**Records from a collection:**
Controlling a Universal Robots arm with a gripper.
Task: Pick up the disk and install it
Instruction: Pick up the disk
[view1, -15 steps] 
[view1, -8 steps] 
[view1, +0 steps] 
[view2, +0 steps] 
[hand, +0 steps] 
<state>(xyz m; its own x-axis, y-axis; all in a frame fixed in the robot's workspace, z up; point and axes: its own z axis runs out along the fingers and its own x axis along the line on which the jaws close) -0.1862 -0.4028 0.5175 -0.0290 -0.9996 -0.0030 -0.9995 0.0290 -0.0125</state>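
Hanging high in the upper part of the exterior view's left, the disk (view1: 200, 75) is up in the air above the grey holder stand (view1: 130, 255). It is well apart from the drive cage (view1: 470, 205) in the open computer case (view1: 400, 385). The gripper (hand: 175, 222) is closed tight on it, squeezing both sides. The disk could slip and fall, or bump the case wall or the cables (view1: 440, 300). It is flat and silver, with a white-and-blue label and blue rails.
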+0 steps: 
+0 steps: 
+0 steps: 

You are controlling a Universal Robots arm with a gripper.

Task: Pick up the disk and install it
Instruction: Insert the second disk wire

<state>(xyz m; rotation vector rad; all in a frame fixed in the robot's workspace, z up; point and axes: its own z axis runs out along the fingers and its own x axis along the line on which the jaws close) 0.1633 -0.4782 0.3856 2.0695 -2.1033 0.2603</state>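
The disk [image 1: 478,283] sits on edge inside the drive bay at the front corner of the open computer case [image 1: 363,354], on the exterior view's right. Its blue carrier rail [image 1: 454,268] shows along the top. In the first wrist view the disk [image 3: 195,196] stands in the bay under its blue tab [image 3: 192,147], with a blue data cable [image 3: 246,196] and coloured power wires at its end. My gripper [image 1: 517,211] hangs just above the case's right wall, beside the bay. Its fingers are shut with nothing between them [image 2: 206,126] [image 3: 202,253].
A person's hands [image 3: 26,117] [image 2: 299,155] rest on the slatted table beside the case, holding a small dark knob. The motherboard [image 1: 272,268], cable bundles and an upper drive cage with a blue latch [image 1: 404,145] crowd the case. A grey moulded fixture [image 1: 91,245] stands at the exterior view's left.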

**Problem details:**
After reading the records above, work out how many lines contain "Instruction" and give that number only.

**Result:**
2